A dificuldade de acesso foi informada por 91,5% dos entrevistados que atribuíram baixos escores a este atributo, mostrando o alto grau de iniquidade a que as crianças estavam expostas. As precárias condições de saúde, os processos agudos de adoecimento, as dificuldades de acesso e o consumo dos serviços de saúde são expressão da desigualdade, heterogeneidade e fragmentação do tecido urbano brasileiro22. Num estudo com menores de cinco anos, em que se mensurou a acessibilidade às ações básicas entre crianças atendidas em serviços de pronto-socorro na cidade de Recife, 38,8% das crianças tiveram dificuldades ao buscar as APS. As dificuldades de acesso são motivações importantes para não se buscar a rede básica23. As cuidadoras de meninas apresentaram uma prevalência de baixos escores 2,79 (p = 0,021) vezes maiores que as que cuidavam de meninos. As mulheres cuidadoras apresentaram uma razão de prevalência igual a 2,56. As cuidadoras, em sua grande maioria, eram as próprias mães das crianças, fato que pode explicar a postura mais crítica destas em relação a dos homens na avaliação da acessibilidade.

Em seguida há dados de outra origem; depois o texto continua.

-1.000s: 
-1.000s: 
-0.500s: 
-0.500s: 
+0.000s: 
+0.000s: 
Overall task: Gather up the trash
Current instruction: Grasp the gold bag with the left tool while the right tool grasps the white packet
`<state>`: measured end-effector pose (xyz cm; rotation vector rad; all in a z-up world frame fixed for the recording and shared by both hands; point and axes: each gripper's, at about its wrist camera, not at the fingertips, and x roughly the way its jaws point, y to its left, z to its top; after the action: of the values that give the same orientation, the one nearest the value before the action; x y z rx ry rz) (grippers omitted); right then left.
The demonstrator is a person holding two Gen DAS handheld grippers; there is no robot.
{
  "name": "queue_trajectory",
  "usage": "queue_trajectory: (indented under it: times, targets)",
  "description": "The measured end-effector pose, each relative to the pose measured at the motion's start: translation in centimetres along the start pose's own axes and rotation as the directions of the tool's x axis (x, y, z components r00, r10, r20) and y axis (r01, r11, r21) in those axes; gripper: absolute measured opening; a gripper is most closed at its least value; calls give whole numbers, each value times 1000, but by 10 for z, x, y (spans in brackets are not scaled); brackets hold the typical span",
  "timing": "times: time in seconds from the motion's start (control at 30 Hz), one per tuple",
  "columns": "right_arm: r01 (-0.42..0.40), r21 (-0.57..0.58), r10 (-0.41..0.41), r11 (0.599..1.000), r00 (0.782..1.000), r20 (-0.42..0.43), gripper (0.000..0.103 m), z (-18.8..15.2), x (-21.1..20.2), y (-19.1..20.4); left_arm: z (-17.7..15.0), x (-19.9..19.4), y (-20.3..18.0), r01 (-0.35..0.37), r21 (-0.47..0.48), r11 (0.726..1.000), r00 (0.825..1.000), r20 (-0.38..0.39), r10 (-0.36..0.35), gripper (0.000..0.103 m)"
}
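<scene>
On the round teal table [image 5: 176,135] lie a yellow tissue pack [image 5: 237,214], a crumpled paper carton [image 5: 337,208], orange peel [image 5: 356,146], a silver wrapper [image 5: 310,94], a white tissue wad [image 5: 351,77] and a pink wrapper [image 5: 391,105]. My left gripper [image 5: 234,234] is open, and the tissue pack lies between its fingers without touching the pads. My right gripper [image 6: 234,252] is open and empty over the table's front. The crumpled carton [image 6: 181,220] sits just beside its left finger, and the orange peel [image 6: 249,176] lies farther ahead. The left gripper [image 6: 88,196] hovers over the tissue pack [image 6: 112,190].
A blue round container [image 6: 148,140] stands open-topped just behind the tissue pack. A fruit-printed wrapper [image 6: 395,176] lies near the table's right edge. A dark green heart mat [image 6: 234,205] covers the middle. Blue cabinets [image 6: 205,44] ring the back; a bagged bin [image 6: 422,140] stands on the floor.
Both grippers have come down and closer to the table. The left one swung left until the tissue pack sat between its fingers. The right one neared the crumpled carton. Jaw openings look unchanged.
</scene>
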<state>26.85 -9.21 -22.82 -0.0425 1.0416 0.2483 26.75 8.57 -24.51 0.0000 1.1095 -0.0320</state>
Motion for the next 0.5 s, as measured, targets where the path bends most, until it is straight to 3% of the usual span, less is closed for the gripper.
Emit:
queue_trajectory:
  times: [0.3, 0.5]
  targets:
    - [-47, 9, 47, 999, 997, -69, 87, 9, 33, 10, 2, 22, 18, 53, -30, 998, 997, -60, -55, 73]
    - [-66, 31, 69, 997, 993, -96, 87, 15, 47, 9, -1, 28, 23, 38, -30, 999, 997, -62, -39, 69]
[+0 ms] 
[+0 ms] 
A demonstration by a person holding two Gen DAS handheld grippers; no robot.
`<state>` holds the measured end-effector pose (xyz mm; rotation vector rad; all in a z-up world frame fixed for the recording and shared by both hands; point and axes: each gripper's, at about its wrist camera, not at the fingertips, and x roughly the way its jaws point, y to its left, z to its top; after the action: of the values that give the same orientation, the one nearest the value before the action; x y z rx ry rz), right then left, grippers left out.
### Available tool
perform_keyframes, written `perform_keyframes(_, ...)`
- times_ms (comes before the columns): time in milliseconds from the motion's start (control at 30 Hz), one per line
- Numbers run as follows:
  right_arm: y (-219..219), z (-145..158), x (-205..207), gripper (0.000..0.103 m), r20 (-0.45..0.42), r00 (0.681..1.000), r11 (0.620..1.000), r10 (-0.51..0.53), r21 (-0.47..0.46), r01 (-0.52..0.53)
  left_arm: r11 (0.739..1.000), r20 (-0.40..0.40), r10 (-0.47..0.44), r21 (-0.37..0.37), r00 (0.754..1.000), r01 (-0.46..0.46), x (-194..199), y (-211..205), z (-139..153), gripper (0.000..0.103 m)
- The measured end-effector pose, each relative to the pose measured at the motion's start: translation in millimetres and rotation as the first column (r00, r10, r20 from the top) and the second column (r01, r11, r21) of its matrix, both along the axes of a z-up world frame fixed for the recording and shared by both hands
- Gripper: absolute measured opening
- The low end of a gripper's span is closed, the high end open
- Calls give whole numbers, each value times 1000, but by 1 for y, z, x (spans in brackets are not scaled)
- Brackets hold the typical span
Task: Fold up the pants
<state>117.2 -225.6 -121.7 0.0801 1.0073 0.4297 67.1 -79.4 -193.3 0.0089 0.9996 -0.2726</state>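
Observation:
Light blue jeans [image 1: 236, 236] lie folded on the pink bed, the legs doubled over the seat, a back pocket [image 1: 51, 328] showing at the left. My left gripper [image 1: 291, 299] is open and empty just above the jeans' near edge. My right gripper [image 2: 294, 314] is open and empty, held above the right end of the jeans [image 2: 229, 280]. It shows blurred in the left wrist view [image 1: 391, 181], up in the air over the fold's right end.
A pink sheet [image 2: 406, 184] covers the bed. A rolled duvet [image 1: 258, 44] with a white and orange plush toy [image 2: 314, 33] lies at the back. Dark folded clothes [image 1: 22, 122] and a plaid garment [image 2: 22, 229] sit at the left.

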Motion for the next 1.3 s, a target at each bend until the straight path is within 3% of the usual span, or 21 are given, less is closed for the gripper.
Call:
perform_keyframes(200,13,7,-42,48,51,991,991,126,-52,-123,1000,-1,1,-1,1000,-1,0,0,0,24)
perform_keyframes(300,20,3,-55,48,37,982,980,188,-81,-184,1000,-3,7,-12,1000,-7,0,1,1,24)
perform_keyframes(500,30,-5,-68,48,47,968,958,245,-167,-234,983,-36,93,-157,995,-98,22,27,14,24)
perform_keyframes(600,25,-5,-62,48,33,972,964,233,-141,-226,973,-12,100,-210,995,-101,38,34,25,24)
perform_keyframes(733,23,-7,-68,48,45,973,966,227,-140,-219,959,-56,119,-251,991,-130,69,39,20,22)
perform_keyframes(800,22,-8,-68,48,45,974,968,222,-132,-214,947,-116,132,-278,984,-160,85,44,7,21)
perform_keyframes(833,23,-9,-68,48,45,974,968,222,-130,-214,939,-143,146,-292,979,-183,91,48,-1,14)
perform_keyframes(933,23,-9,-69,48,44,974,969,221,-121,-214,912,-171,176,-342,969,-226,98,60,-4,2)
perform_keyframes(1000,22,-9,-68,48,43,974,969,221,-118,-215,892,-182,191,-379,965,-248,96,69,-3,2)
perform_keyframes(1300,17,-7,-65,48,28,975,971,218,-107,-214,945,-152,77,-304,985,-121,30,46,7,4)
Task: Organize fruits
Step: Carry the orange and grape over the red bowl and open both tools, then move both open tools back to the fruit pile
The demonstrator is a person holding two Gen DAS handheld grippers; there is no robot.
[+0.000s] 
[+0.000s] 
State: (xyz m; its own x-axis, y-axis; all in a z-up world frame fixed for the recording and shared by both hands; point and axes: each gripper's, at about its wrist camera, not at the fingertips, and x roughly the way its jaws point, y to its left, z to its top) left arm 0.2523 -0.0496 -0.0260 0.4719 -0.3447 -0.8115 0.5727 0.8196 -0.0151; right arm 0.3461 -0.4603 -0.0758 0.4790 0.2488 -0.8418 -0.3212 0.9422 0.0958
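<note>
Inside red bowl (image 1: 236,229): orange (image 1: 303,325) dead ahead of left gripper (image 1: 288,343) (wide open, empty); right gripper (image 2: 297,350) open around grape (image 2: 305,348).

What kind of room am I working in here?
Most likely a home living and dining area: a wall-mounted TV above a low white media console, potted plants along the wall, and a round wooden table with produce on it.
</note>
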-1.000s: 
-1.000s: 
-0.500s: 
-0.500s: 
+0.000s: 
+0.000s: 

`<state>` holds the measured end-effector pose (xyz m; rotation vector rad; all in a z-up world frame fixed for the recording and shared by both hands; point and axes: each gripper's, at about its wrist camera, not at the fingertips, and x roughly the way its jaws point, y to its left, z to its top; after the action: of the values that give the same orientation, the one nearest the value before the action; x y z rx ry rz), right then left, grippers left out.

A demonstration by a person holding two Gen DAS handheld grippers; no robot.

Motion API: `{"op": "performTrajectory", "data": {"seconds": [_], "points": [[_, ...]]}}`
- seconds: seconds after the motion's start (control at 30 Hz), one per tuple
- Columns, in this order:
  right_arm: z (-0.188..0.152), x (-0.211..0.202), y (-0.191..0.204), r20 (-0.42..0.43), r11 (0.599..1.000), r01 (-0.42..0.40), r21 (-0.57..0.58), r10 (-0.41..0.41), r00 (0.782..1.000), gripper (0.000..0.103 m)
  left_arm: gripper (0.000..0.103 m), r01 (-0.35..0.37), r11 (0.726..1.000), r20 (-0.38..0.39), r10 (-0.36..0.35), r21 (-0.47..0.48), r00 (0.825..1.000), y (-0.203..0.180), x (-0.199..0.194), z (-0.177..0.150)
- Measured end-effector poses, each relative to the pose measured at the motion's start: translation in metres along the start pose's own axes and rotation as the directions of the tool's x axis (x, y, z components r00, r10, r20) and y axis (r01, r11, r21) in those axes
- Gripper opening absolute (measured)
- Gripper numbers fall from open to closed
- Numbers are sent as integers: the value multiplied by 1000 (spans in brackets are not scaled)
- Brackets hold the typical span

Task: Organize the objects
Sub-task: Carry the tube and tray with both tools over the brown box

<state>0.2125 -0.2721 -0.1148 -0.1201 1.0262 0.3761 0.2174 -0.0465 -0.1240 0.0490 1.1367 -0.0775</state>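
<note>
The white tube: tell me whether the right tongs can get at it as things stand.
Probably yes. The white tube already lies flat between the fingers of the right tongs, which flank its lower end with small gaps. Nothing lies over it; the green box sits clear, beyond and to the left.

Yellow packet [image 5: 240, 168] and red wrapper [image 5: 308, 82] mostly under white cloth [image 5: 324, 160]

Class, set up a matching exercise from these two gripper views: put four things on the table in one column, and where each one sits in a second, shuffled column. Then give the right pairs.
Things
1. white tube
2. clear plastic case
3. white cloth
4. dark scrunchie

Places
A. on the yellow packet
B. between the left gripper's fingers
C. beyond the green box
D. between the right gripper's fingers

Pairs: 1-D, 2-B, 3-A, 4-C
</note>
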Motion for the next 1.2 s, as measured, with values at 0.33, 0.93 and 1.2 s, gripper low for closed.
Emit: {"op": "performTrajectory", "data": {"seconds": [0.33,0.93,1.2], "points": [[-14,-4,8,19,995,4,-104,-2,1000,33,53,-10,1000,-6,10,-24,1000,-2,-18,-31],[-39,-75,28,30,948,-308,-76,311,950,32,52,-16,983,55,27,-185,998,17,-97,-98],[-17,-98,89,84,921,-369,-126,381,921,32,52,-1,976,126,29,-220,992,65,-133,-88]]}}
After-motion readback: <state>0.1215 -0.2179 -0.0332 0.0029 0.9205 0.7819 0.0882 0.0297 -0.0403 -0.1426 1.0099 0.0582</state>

Cuidadoras que apresentavam a ESF como serviço preferencial também atribuíram 1,55 vezes mais baixos escores à acessibilidade do que as demais. Agravos em condições agudas, tempo de espera pelo atendimento, dificuldades geográficas ou de marcação de consultas, carência de transporte coletivo são fatores que se associam às dificuldades de acesso23-25.

A continuidade da atenção, a confiança mútua serviço-usuário, a conexão do usuário com o serviço e os profissionais de saúde, que é expressa pela Longitudinalidade, atingiu pontuação elevada (7,8), com apenas 19,3% da amostra atribuindo baixos escores. Este achado permite supor que apesar dos sérios problemas da APS manifestados nos baixos EGAPS e EEAPS, uma vez obtido o acesso, existe a longitudinalidade. A avaliação positiva deste atributo indica a fidelização aos serviços. Tal fato pode ser atribuído à adequação dos serviços à realização de diagnósticos e tratamentos, bem como uma baixa ocorrência de encaminhamentos desnecessários13. Mas também pode estar associada à ausência de opções que o usuário, que já apresenta dificuldades de acesso, tem na busca de outras opções de atenção. De qualquer maneira, a longitudinalidade adequada pode trazer impactos positivos tanto à saúde infantil como à rede de serviços12. O estudo de Harzhein12 apresentou escores semelhantes neste item, bem como o de Leão et al.13. As cuidadoras cujas crianças utilizavam outros serviços de saúde do município atribuíram proporcionalmente àqueles que eram usuários exclusivos da ESF ou da UBS uma proporção significativamente maior de escores negativos para o atributo. Os que preferiam a ESF para atendimento da criança apresentaram uma proporção de avaliações negativas 17,0% menor que a dos demais. Estes achados são coerentes com a suposição de responsabilidade longitudinal pelo paciente, implícita nesta característica da APS, pela existência de uma fonte regular de atenção e seu uso ao longo do tempo4.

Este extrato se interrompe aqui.